Seulement, au lieu d'aller à lui comme il avait été au-devant de Moreau, Bonaparte, pour le nouveau venu, se contenta de se retourner et d'attendre.

Bernadotte, du seuil de la porte, jeta un regard rapide sur le salon ; il divisa et analysa les groupes, et, quoiqu'il eût, au centre du groupe principal, aperçu Bonaparte, il s'approcha de Joséphine, à demi couchée au coin de la cheminée sur une chaise longue, belle et drapée comme la statue d'Agrippine du musée Pitti, et la salua avec toute la courtoisie d'un chevalier, lui adressa quelques compliments, s'informa de sa santé, et, alors seulement, releva la tête pour voir sur quel point il devait aller chercher Bonaparte.

Toute chose avait trop de signification dans un pareil moment pour que chacun ne remarquât point cette affectation de courtoisie de la part de Bernadotte.

Bonaparte, avec son esprit rapide et compréhensif, n'avait point été le dernier à faire cette remarque ; aussi l'impatience le prit-elle, et, au lieu d'attendre Bernadotte au milieu du groupe où il se trouvait, se dirigea-t-il vers l'embrasure d'une fenêtre, comme s'il portait à l'ex-ministre de la guerre le défi de l'y suivre.

Bernadotte salua gracieusement à droite et à gauche, et, commandant le calme à sa physionomie d'ordinaire si mobile, il s'avança vers Bonaparte, qui l'attendait comme un lutteur attend son adversaire, le pied droit en avant et les lèvres serrées.

Les deux hommes se saluèrent ; seulement, Bonaparte ne fit aucun mouvement pour tendre la main à Bernadotte ; celui-ci, de son côté, ne fit aucun mouvement pour la lui prendre.

– C'est vous, dit Bonaparte ; je suis bien aise de vous voir.

– Merci, général, répondit Bernadotte ; je viens ici parce que je crois avoir à vous donner quelques explications.

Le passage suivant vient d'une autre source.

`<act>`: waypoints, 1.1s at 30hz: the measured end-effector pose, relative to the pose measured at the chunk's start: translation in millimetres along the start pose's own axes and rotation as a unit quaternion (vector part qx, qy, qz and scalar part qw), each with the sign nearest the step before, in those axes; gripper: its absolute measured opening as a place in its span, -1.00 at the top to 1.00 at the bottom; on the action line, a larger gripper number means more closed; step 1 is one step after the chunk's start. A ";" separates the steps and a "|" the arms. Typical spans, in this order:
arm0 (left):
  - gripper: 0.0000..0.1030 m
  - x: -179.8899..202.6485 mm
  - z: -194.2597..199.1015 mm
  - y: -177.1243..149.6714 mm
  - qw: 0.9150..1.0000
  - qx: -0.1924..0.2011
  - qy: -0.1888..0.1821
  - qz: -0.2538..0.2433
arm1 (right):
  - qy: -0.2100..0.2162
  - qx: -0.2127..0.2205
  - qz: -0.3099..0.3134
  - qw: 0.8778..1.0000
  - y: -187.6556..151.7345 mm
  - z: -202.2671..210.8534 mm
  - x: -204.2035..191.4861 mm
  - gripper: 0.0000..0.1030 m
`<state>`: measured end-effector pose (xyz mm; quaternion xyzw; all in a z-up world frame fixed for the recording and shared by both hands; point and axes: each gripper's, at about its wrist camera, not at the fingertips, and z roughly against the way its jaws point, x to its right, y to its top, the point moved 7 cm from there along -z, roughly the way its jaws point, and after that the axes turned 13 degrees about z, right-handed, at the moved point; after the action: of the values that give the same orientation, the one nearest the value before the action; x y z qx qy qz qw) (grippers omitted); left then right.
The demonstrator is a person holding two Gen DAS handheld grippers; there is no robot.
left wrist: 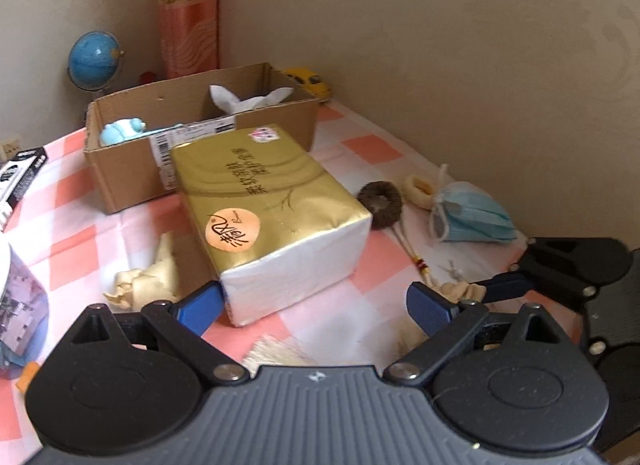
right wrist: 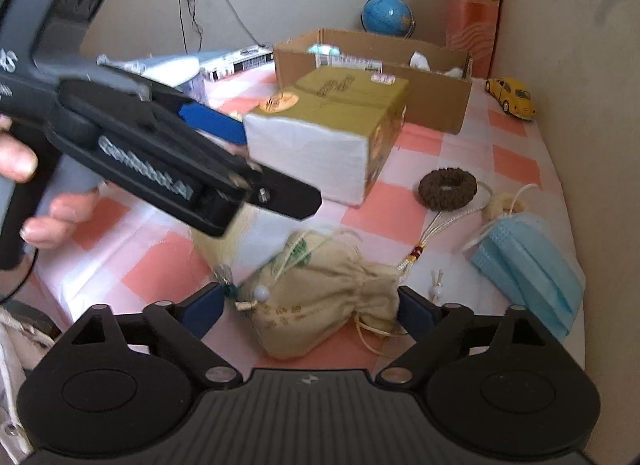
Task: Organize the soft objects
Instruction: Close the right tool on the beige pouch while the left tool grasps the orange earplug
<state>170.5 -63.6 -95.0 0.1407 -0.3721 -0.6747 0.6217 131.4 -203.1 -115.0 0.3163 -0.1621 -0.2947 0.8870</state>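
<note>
your left gripper (left wrist: pixel 314 301) has its jaws spread wide around the near end of the gold tissue pack (left wrist: pixel 272 217). one blue pad sits right at the pack's white end face, the other stands clear on the far side, so nothing is pinched. the pack is a soft brick with shiny gold wrap on top, a round orange sticker, dark printed characters and plain white ends. it lies on the pink and white checked tablecloth (left wrist: pixel 372 149), its far end just in front of the cardboard box (left wrist: pixel 120 173).

your right gripper (right wrist: pixel 310 305) is also wide, with the cream drawstring pouch (right wrist: pixel 320 305) between the fingers. the pads look like they're just beside the cloth rather than pressing it, though the fisheye makes that hard to call. the pouch is lumpy and beige, with green print, a cord and a small white bead.

count of the soft stuff: one tissue pack, one pouch, one blue face mask (right wrist: pixel 528 265) near the wall, one dark brown scrunchie (right wrist: pixel 447 188), one pale scrunchie (left wrist: pixel 418 190) by the mask, and one crumpled cream cloth (left wrist: pixel 148 281) left of the pack. in the box there's one white eared plush (left wrist: pixel 248 101) and one light blue plush (left wrist: pixel 120 131).

other bits: one globe (left wrist: pixel 94 61) and one yellow toy car (right wrist: pixel 512 97).
</note>
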 end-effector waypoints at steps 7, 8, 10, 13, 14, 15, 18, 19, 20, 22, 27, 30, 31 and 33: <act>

– Je ne vous avais pas reconnu d'abord.

– Mais il me semble cependant, général, que mon nom avait été prononcé, par le domestique qui m'a annoncé, d'une voix assez haute et assez claire pour qu'il n'y eût point de doute sur mon identité.

– Oui : mais il avait annoncé le général Bernadotte.

– Eh bien ?

– Eh bien, j'ai vu un homme en bourgeois, et, tout en vous reconnaissant, je doutais que ce fût vous.

Depuis quelque temps, en effet, Bernadotte affectait de porter l'habit bourgeois, de préférence à l'uniforme.

– Vous savez, répondit-il en riant, que je ne suis plus militaire qu'à moitié : je suis mis au traitement de réforme par le citoyen Sieyès.

– Il paraît qu'il n'est point malheureux pour moi que vous n'ayez plus été ministre de la guerre, lors de mon débarquement à Fréjus.

– Pourquoi cela ?

– Vous avez dit, à ce que l'on m'assure, que si vous aviez reçu l'ordre de me faire arrêter pour avoir transgressé les lois sanitaires, vous l'eussiez fait.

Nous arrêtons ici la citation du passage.